The lens lurched alarmingly, and if the elf hadn’t had reactions like a caffeine-addicted rattlesnake, Thumb would have been lost over the side for sure. As it was, the lens was only a degree or so of tilt away from capsizing.

‘What the hell…?‘Thumb spluttered, through a mouthful of soap.

The elf craned her neck to see. ‘Styrofoam cup ahoy,’ she replied. ‘What careless maniac left that there, right in the middle of a shipping lane? And why are you talking in that funny voice?’

‘I lost the hat over the side,’ Thumb wailed. ‘it’s no good. We’re shipping too much soap, and without the hat I can’t bale out. We’re going to sink. All we need is a string quartet in full evening dress, and we could do an utterly authentic Titanic re-enactment.

 ‘You’re the captain,’ the elf snarled back, one leg over the side. ‘If you insist on going down with your lens, that’s your business. I’m going to jump for it.

‘Wait for me!’

 There was a tiny plop, followed shortly afterwards by another, similar. Not long after that, a wee small voice cried out, ‘heeelblgblgblggbgbgggbbbllgb!’

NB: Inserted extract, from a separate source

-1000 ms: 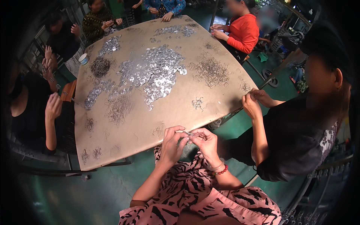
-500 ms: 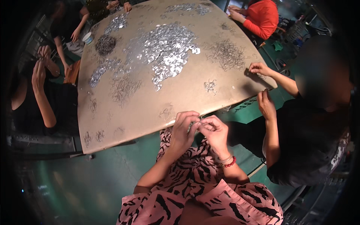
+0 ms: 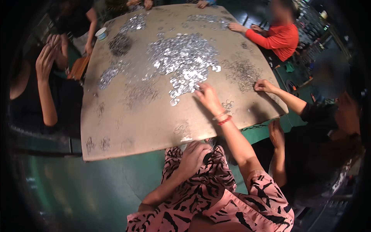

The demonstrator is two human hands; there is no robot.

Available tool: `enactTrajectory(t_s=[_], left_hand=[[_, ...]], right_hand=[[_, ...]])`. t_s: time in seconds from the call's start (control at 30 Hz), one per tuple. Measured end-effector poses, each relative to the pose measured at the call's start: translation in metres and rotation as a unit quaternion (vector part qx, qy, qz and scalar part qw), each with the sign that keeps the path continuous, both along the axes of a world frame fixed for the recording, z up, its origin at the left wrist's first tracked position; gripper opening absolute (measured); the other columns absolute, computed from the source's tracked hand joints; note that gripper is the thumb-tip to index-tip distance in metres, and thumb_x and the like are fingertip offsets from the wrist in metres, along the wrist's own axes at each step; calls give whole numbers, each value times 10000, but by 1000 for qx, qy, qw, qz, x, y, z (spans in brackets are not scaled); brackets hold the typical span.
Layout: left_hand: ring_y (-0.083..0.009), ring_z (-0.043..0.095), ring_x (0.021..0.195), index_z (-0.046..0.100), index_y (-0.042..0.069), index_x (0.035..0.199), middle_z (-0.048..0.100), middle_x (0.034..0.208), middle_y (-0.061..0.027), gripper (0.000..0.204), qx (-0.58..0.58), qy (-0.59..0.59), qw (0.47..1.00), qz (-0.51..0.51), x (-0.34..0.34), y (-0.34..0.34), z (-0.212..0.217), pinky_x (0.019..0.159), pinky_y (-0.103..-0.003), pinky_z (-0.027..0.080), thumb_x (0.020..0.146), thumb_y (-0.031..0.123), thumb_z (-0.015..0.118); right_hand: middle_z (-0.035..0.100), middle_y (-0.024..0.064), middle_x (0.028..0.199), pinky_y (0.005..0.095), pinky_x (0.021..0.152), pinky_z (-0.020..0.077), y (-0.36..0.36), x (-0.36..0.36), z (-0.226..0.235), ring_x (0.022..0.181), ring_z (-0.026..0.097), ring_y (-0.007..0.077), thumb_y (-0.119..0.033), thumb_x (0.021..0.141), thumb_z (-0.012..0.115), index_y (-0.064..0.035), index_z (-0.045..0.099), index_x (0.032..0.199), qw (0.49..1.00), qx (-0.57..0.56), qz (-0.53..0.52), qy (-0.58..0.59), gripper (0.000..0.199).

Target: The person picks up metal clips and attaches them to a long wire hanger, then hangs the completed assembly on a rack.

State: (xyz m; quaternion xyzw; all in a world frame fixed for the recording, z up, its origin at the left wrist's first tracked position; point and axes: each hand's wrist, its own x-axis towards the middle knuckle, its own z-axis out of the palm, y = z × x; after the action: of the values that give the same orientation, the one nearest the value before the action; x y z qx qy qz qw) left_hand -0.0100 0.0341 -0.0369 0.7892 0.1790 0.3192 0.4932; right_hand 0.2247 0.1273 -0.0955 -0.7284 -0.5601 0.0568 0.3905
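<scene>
My right hand (image 3: 209, 99) reaches over the table, fingers partly apart, its fingertips at the near edge of a large heap of shiny flat silvery metal pieces (image 3: 185, 54). I see nothing between those fingers. Low at the table's front edge, my left hand (image 3: 194, 157) is curled over my lap; whatever it holds is hidden by the fingers. A small cluster of thin bent wire pieces (image 3: 227, 105) lies just right of my right wrist. Another sparse cluster of wire pieces (image 3: 181, 129) lies on the table in front of my left hand.
The brown tabletop (image 3: 119, 141) carries further wire piles, including a dense one (image 3: 243, 73) at the right and a dark one (image 3: 120, 44) at far left. A white-blue cup (image 3: 101, 33) stands at the left edge. Co-workers sit around; one's hand (image 3: 264, 86) works at the right.
My hands, together at the table edge before, are apart. The right has gone forward to the silvery heap; the left has dropped slightly toward my lap. The view has shifted a little.
</scene>
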Motion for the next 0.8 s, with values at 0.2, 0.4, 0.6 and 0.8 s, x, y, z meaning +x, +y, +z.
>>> enactTrajectory(t_s=[0.2, 0.4, 0.6, 0.8], left_hand=[[-296, 586, 774, 593, 13, 856, 629, 835, -117, 42, -44, -17, 999, 15, -6, -8, 2, 729, -373, 457, 814, 13, 586], [-289, 585, 771, 600, 14, 852, 628, 821, -113, 50, -14, -34, 999, 16, -4, -7, 0, 732, -364, 455, 802, 12, 604], [-248, 601, 769, 569, -17, 850, 624, 810, -121, 47, 1, -34, 999, 7, 3, -7, 0, 723, -323, 470, 809, -34, 585], [-206, 604, 786, 560, -29, 855, 632, 843, -125, 33, 28, -43, 998, -29, 5, -12, 5, 737, -299, 485, 832, -51, 562]], right_hand=[[550, 294, 894, 475, 744, 475, 35, 0, -21, 833, 560, 452, 51, 718, 503, 58, 548, 903, 994, -48, -21, -98, 190], [523, 255, 933, 457, 767, 477, -25, 8, 13, 862, 550, 423, 26, 763, 516, 39, 570, 979, 997, -12, -81, -5, 223], [500, 231, 986, 426, 847, 453, -19, 20, -14, 965, 496, 372, -36, 779, 582, 34, 588, 991, 995, -1, -31, -90, 223], [511, 237, 1027, 439, 852, 453, 5, 19, -32, 1026, 474, 382, -46, 739, 596, 64, 600, 900, 972, -100, -15, -212, 195]])
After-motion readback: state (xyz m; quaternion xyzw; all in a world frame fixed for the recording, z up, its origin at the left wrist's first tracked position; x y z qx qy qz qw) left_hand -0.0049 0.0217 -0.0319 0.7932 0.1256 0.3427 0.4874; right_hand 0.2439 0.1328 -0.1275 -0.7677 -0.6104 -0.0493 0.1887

‘Hang on, I’m coming!’ the elf yelled, kicking frantically. ‘Don’t you dare drown on me, you big sissy, not after all I’ve… Just a minute,’ she added, standing up. ‘You clown, it’s only knee—deep.’

‘You sure about that?’

 ‘Stand up and try it for yourself, idiot.’ The elf grunted, and wiped suds off herself. ‘Marvellous,’ she added, ‘we’re standing on top of the gallery rail. Here, give me your hand, I’ll pull you out.’

‘Just a minute, I think I can see the hat. That’s better,’ Thumb went on, scrambling on to the rail with the hat pulled lopsidedly over the back of his head. ‘You know, I really thought we’d had our chips that time. You know how you’re supposed to have your whole life flash before you when you’re about to drown? Well, it’s true. I saw it, the whole thing; us getting married, the reception, with your Uncle Terry getting drunk and falling down the back of the chair, little Tom junior’s first day at medical school…

‘Just a second,’ the elf interrupted. ‘That’s your future life, you idiot.’

‘Oh? Oh,’ Thumb repeated, as the implications hit him. ‘Oh, right,’ he added pinkly. ‘It’s a pity I didn’t notice how we get off this rail, then.’